* [EXERCISE]
Which lines of the data include the string "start"? List them all.

╭─ SUPPLIED DATA

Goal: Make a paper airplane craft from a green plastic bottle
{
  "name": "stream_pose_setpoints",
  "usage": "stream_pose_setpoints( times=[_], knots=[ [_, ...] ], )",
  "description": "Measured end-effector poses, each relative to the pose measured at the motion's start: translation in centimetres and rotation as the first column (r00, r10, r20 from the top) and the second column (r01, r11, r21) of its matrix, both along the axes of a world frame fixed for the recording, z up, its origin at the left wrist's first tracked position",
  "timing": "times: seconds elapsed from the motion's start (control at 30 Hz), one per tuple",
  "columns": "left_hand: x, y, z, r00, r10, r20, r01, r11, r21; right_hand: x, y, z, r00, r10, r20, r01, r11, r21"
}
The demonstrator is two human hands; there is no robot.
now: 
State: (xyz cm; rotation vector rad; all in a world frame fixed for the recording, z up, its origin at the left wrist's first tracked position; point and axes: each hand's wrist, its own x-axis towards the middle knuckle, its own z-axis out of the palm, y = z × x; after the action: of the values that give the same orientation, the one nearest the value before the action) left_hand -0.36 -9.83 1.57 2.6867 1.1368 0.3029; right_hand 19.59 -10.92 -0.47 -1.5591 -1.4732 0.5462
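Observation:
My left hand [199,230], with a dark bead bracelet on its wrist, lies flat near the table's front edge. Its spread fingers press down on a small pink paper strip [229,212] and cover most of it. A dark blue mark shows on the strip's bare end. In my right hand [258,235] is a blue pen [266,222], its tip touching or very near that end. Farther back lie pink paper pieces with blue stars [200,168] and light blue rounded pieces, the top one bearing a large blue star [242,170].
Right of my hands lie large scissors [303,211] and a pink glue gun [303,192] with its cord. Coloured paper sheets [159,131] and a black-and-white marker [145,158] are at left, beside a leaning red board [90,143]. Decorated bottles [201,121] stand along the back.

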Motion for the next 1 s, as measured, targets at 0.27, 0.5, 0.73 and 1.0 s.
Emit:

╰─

* [ANSWER AREA]
  "description": "Measured end-effector poses, each relative to the pose measured at the motion's start: translation in centimetres and rotation as the first column (r00, r10, r20 from the top) and the second column (r01, r11, r21) of its matrix, both along the axes of a world frame fixed for the recording, z up, its origin at the left wrist's first tracked position",
  "timing": "times: seconds elapsed from the motion's start (control at 30 Hz), one per tuple",

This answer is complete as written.